:: Directions ::
With both ends included, repeat exactly the lines of the entries below from the one containing "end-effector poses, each" down to the one containing "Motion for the", and no others.

Data excerpts:
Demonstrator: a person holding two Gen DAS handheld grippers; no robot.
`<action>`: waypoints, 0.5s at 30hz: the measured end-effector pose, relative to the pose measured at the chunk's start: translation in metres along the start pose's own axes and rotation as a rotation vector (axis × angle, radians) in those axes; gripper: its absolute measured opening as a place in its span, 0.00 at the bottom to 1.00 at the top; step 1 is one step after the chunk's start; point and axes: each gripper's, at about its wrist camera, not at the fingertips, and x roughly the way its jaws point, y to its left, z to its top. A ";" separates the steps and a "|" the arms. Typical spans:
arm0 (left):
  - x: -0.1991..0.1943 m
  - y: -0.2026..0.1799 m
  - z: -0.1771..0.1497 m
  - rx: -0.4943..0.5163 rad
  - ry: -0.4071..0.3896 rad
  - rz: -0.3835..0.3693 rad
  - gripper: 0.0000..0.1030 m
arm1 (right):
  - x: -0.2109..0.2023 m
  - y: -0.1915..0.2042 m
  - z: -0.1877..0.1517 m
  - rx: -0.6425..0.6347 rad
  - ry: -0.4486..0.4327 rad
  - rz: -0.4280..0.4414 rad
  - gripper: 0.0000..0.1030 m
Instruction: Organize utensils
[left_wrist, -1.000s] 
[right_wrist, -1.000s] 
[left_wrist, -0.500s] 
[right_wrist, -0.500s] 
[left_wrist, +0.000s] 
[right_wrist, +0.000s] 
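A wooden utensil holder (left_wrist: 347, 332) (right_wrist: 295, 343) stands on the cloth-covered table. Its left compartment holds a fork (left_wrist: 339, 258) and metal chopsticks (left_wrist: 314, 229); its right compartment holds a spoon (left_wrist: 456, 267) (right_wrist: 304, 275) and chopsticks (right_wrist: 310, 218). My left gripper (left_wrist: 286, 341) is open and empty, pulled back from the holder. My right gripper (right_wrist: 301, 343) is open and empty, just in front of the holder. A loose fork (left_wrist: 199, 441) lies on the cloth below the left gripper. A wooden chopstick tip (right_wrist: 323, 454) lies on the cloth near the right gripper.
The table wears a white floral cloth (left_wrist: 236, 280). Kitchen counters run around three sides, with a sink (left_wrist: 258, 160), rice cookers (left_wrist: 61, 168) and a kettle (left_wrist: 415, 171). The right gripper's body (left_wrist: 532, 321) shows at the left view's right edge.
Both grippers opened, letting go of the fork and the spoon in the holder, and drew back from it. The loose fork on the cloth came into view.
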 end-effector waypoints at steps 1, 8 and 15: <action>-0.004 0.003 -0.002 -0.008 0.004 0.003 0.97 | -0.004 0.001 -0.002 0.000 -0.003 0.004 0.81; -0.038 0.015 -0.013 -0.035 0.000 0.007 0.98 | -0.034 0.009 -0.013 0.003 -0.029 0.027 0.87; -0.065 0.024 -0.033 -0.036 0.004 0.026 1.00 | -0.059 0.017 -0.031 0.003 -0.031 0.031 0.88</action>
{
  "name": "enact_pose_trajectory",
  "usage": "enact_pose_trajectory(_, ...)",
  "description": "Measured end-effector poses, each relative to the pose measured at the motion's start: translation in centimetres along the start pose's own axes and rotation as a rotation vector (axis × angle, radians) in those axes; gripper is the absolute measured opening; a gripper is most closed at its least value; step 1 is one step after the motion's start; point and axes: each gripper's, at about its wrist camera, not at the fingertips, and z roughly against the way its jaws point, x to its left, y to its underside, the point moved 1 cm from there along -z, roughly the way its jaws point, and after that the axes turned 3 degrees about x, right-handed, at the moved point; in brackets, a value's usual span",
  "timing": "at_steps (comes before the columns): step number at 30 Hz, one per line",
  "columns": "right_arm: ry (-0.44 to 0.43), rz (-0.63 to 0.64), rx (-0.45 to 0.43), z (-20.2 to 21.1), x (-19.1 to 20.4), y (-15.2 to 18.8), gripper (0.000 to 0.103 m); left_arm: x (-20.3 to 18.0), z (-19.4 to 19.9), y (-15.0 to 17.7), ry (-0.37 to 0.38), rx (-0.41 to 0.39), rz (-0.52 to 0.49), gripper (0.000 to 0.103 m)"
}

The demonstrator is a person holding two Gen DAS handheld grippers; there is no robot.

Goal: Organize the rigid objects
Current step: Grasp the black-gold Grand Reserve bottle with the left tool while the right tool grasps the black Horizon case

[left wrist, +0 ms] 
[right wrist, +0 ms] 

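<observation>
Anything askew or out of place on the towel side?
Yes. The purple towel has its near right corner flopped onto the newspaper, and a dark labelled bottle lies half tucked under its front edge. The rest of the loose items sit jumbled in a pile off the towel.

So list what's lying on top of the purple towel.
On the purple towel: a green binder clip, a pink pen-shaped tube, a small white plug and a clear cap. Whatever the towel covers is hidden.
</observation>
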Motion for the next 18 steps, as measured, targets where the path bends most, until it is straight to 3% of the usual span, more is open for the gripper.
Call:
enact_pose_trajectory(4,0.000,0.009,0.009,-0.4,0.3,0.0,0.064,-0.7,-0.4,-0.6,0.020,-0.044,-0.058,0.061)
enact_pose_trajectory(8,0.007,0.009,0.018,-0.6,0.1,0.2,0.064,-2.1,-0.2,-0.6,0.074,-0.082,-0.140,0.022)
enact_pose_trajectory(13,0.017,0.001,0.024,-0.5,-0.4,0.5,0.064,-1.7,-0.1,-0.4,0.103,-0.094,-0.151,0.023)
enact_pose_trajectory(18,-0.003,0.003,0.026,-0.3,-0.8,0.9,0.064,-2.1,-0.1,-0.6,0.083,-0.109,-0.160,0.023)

:: Task response ::
  "description": "Measured end-effector poses, each relative to the pose measured at the motion's start: translation in centimetres along the start pose's own axes and rotation as a rotation vector (axis × angle, radians) in those axes; gripper is the absolute measured opening; a gripper is most closed at its least value; step 1 is one step after the motion's start; point and axes: each gripper's, at about its wrist camera, not at the fingertips, and z roughly against the way its jaws point, x to its left, y to its underside, the point moved 1 cm from there along -z, roughly the way its jaws point, and after that the axes turned 3 degrees about x, right-handed, at the moved point; in brackets, a value's usual span",
  "timing": "at_steps (comes before the columns): step number at 30 Hz, one per line",
  "columns": "right_arm: ry (-0.44 to 0.43), rz (-0.63 to 0.64), rx (-0.45 to 0.43), z (-20.2 to 21.1), x (-19.1 to 20.4), y (-15.2 to 18.8), gripper (0.000 to 0.103 m); left_arm: x (-20.3 to 18.0), z (-19.4 to 19.9), y (-15.0 to 17.7), ry (-0.37 to 0.38), rx (-0.41 to 0.39), rz (-0.52 to 0.49), gripper (0.000 to 0.103 m)"
}

The demonstrator is a person holding two Gen DAS handheld grippers; there is no robot.

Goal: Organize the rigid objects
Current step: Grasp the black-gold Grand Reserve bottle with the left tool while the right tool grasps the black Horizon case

[left wrist, +0 ms] 
[right wrist, +0 ms] 

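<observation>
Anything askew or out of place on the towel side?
Yes. The purple towel has its near right corner flopped onto the newspaper, and a dark labelled bottle lies half tucked under its front edge. The rest of the loose items sit jumbled in a pile off the towel.

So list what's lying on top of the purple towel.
On the purple towel: a green binder clip, a pink pen-shaped tube, a small white plug and a clear cap. Whatever the towel covers is hidden.
</observation>
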Motion for the next 18 steps, as measured, targets where the path bends most, until it is straight to 3% of the usual span, more is open for the gripper.

No more output is needed here.